In April 2019, the Department of Justice’s Criminal Division updated its guidance on how it assesses corporate compliance programs. This update revises guidance the DOJ first developed in 2017. The most notable change is that the prior guidance only applied to the Criminal Division’s Fraud Section, whereas the new guidance applies to the entire division.
Like its predecessor, the revised guidance provides a window into how federal prosecutors measure a company’s compliance operations in cases of corporate misconduct. The guidance provides a structure for shaping and strengthening corporate compliance policies and an outline for communicating with the DOJ’s Criminal Division.
In a speech, Assistant Attorney General Brian Benczkowski, the head of the DOJ’s Criminal Division, explained that the revised guidance was intended to “better harmonize” its predecessor with other DOJ guidance documents and legal standards. According to Benczkowski, the “importance of corporate compliance cannot be overstated” and helps prosecutors determine whether to charge the company, potential criminal fines, and the necessity of a corporate monitor. Touching on a recurring theme since the 2015 Yates Memo, Benczkowski also noted that an effective compliance program “promotes more effective enforcement against individual wrongdoers.”
The revised guidance includes the same 11 topics from its predecessor that outline the DOJ’s corporate compliance expectations. Each topic includes several questions that prosecutors can use to evaluate compliance programs. But the revision adds a twelfth topic,1 reshuffles some of the questions into different topics, and reorganizes each topic into broad categories to help answer three overarching questions:
- “Is the corporation’s compliance program well designed?”
- “Is the program being applied earnestly and in good faith? In other words, is the program being implemented effectively?”
- “Does the corporation’s compliance program work in practice?”
Other than the fact that the guidance now applies to the entire Criminal Division, the most notable change is the addition of the new topic, “Investigation of Misconduct.” This new topic helps prosecutors query whether companies employ the right people to conduct properly scoped investigations and respond appropriately to any identified vulnerabilities.
The remaining topics have been rewritten and reorganized but are substantively similar to their 2017 predecessors. Key revisions to existing topics include the addition of new questions to help prosecutors evaluate whether:
- A company’s risk assessment is periodically updated and is “risk-tailored” to focus on “high-risk areas, such as questionable payments to third-party consultants, suspicious trading activity, or excessive discounts to resellers and distributors.”

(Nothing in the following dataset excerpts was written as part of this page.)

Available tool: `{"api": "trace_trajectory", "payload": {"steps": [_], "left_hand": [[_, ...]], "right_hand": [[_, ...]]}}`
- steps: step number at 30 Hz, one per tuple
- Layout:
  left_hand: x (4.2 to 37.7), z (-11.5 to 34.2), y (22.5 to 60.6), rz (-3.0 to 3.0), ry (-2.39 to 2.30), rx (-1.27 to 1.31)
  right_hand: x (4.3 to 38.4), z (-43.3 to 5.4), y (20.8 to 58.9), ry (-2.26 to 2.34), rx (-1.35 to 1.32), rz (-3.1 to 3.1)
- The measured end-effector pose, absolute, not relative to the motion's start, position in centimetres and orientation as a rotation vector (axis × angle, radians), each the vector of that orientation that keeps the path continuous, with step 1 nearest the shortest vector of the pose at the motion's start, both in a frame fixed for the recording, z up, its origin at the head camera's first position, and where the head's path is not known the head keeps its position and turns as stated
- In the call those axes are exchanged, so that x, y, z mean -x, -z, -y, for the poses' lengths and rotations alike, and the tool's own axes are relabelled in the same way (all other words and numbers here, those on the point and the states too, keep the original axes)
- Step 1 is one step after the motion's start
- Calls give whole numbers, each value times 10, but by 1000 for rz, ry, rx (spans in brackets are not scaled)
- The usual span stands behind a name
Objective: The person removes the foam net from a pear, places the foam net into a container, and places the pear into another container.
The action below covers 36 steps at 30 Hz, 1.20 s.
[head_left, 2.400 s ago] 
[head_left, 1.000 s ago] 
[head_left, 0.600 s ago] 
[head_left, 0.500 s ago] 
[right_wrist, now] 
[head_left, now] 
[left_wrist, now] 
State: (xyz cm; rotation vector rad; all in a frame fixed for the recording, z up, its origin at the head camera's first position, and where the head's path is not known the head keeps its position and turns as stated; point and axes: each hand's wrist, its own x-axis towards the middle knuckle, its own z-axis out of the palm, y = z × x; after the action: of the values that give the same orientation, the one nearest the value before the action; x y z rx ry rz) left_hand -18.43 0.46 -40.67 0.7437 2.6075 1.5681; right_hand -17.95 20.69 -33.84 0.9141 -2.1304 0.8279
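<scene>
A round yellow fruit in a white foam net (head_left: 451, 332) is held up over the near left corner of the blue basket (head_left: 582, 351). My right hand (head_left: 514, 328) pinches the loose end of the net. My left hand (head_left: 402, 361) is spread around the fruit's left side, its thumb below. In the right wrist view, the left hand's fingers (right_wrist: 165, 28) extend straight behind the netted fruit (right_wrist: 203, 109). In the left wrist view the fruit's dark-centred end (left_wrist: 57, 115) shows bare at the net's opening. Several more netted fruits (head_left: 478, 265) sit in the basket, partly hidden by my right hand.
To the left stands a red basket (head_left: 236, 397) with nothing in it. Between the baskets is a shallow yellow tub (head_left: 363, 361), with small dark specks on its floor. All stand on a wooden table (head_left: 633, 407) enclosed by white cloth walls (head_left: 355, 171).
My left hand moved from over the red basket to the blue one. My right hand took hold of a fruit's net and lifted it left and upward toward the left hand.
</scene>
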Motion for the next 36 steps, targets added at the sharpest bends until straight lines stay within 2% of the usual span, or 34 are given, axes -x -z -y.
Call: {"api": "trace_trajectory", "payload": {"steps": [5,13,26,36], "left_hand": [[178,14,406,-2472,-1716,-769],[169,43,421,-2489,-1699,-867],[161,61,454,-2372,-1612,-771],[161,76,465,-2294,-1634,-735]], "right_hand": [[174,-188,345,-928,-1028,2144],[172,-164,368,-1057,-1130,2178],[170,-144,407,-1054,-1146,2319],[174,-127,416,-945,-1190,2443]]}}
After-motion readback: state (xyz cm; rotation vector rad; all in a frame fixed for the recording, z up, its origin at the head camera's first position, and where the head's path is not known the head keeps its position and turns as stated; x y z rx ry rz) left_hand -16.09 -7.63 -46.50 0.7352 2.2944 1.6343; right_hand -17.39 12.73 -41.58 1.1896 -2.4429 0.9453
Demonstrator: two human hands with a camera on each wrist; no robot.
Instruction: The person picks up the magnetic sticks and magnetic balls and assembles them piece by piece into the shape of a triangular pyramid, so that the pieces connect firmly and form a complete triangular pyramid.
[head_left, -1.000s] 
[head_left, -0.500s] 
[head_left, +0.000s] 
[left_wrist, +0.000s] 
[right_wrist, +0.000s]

- A company’s confidential reporting structure and investigation process is adequately funded and that the company is using past findings to identify “patterns of misconduct or other red flags for compliance weaknesses.”
- The compliance department is an independent unit within the company and has a dedicated chief compliance officer.
- The company takes proactive steps to foster a culture of compliance at all levels of the organization.
Like its predecessor, the revised guidance stresses that companies must do more than react to potential transgressions. Rather, the DOJ expects companies to broadly investigate and fix any identified issues with a stout compliance program. In deciding whether to proceed, prosecutors will carefully evaluate the methodology the company uses to identify and respond to the compliance risks it faces. But the revised guidance continues to acknowledge that companies face different “risk profile[s]” and that each compliance program therefore “warrant[s] particularized evaluation.”
The revised guidance—which now applies to the entire Criminal Division—further confirms that companies must exhibit meaningful compliance programs that are followed and enforced to limit corporate exposure. The topics addressed are a helpful roadmap for companies looking to bring their business practices into compliance with the expectations of the DOJ. Companies would be well-served to use the guidance as an opportunity to reevaluate their compliance programs and ensure that they are effective in detecting, preventing, and responding to potential misconduct.
1 These are: (1) Risk Assessment; (2) Policies and Procedures; (3) Training and Communications; (4) Confidential Reporting Structure and Investigation Process; (5) Third Party Management; (6) Mergers and Acquisitions; (7) Commitment by Senior and Middle Management; (8) Autonomy and Resources; (9) Incentives and Disciplinary Measures; (10) Continuous Improvement, Periodic Testing, and Review; (11) Investigation of Misconduct; and (12) Analysis and Remediation of Any Underlying Misconduct.